• REQUIRED ACTION:
Please keep to the lines below from the one with "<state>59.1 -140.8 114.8" through the one with "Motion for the", and restate them word for word, ends included.

• SUPPLIED INFORMATION:
* * * * *
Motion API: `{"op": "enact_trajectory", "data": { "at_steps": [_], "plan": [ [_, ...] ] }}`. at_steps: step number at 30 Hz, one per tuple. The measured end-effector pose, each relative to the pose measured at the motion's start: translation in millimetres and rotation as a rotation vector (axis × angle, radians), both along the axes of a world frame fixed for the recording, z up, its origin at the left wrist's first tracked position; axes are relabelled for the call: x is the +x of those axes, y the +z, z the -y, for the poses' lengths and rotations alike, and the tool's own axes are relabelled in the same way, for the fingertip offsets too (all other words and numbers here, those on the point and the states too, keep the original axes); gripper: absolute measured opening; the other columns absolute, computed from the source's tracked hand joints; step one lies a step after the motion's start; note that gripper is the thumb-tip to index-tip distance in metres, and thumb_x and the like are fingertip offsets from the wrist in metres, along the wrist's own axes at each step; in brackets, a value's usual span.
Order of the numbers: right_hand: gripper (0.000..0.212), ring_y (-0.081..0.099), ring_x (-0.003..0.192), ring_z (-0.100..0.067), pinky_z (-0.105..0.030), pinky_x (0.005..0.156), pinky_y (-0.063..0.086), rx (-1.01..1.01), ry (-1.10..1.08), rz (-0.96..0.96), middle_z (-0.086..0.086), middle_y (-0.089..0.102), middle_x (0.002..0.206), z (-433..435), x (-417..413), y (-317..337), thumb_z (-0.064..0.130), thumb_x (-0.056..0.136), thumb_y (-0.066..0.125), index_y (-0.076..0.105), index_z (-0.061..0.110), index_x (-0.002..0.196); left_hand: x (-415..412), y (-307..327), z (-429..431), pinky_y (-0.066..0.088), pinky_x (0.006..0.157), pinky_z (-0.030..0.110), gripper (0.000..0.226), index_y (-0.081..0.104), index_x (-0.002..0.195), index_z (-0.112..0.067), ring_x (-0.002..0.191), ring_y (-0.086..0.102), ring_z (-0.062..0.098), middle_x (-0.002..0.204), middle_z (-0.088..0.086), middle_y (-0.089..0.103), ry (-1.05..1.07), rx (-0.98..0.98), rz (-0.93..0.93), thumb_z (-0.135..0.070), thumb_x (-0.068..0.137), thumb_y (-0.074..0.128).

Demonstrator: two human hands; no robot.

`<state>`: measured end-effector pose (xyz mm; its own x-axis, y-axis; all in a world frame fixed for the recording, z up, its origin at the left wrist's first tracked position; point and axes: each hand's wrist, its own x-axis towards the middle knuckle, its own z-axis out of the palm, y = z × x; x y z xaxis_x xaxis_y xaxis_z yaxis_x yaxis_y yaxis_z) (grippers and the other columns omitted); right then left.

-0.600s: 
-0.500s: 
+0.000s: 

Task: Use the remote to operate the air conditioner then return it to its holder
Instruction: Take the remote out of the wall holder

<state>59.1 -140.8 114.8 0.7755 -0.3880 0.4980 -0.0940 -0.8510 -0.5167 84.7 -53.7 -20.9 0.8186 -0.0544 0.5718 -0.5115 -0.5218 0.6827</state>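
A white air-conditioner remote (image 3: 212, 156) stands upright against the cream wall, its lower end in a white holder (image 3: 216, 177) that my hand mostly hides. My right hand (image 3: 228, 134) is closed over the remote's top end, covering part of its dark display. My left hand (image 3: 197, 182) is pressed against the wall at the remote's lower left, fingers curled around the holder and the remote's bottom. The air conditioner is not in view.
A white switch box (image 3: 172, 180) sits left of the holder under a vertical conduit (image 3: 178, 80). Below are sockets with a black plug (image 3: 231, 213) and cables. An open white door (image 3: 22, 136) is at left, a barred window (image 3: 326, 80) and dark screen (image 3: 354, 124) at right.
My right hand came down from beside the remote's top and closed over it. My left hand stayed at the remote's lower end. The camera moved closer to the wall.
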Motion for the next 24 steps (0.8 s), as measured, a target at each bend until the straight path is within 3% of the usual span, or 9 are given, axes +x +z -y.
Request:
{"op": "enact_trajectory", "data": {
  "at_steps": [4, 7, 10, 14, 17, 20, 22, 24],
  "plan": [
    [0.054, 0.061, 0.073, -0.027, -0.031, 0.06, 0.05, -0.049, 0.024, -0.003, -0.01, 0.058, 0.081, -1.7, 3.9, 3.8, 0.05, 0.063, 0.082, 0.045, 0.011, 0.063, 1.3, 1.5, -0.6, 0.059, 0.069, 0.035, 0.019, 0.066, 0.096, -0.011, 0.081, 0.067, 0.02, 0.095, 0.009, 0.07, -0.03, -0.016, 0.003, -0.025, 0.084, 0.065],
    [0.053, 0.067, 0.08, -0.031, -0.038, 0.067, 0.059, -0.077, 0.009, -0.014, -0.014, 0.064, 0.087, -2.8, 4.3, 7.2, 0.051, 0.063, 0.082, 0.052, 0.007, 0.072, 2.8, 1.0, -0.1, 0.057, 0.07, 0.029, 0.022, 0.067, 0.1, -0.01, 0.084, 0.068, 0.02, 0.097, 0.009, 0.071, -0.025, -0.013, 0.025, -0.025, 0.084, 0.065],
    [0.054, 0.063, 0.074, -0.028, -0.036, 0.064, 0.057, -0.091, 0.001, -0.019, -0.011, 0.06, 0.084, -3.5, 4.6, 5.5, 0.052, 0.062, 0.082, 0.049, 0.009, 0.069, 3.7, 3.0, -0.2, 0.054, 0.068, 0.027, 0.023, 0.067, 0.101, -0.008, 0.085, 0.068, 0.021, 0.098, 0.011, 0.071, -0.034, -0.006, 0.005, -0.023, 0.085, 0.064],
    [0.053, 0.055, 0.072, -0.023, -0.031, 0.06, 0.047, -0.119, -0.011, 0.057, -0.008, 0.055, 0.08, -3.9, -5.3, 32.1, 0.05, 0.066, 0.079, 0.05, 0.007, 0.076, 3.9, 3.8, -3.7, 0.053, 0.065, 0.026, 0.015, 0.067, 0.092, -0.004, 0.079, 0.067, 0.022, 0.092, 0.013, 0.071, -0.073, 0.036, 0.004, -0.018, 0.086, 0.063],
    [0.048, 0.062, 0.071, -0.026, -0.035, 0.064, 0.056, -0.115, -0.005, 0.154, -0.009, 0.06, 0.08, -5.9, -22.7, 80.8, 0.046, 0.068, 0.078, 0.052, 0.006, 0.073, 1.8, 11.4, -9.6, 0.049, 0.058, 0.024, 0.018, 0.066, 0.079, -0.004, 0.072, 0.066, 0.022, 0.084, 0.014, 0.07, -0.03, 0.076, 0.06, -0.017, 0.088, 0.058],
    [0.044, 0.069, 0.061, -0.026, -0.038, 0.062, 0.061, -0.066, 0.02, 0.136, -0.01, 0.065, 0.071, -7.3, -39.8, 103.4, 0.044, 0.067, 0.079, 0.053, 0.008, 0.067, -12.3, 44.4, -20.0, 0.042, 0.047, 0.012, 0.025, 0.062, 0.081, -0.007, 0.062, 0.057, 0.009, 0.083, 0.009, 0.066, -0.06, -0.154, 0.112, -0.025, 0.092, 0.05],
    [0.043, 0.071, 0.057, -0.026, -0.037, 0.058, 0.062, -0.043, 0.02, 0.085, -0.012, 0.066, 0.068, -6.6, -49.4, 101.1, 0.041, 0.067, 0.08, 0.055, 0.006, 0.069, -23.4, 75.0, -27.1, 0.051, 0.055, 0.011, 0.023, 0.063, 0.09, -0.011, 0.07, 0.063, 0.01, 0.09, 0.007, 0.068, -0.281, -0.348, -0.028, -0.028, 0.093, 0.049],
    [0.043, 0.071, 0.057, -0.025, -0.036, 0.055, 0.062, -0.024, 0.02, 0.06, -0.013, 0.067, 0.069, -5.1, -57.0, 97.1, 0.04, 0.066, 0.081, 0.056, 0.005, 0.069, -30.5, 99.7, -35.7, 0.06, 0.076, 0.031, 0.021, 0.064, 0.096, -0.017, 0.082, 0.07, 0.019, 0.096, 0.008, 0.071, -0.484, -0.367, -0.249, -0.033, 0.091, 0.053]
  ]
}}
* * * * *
• ANSWER TO THIS PROBLEM:
<state>59.1 -140.8 114.8 0.7755 -0.3880 0.4980 -0.0940 -0.8510 -0.5167 84.7 -53.7 -20.9 0.8186 -0.0544 0.5718 -0.5115 -0.5218 0.6827</state>
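A white air-conditioner remote (image 3: 212, 156) stands upright against the cream wall, its lower end in a white holder (image 3: 216, 177) that my hand mostly hides. My right hand (image 3: 228, 134) is closed over the remote's top end, covering part of its dark display. My left hand (image 3: 197, 182) is pressed against the wall at the remote's lower left, fingers curled around the holder and the remote's bottom. The air conditioner is not in view.
A white switch box (image 3: 172, 180) sits left of the holder under a vertical conduit (image 3: 178, 80). Below are sockets with a black plug (image 3: 231, 213) and cables. An open white door (image 3: 22, 136) is at left, a barred window (image 3: 326, 80) and dark screen (image 3: 354, 124) at right.
My right hand came down from beside the remote's top and closed over it. My left hand stayed at the remote's lower end. The camera moved closer to the wall.
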Motion for the next 24 steps (0.8 s), as measured, a target at each bend until the straight path is within 3% of the usual span, or 9 are given, axes +x +z -y.

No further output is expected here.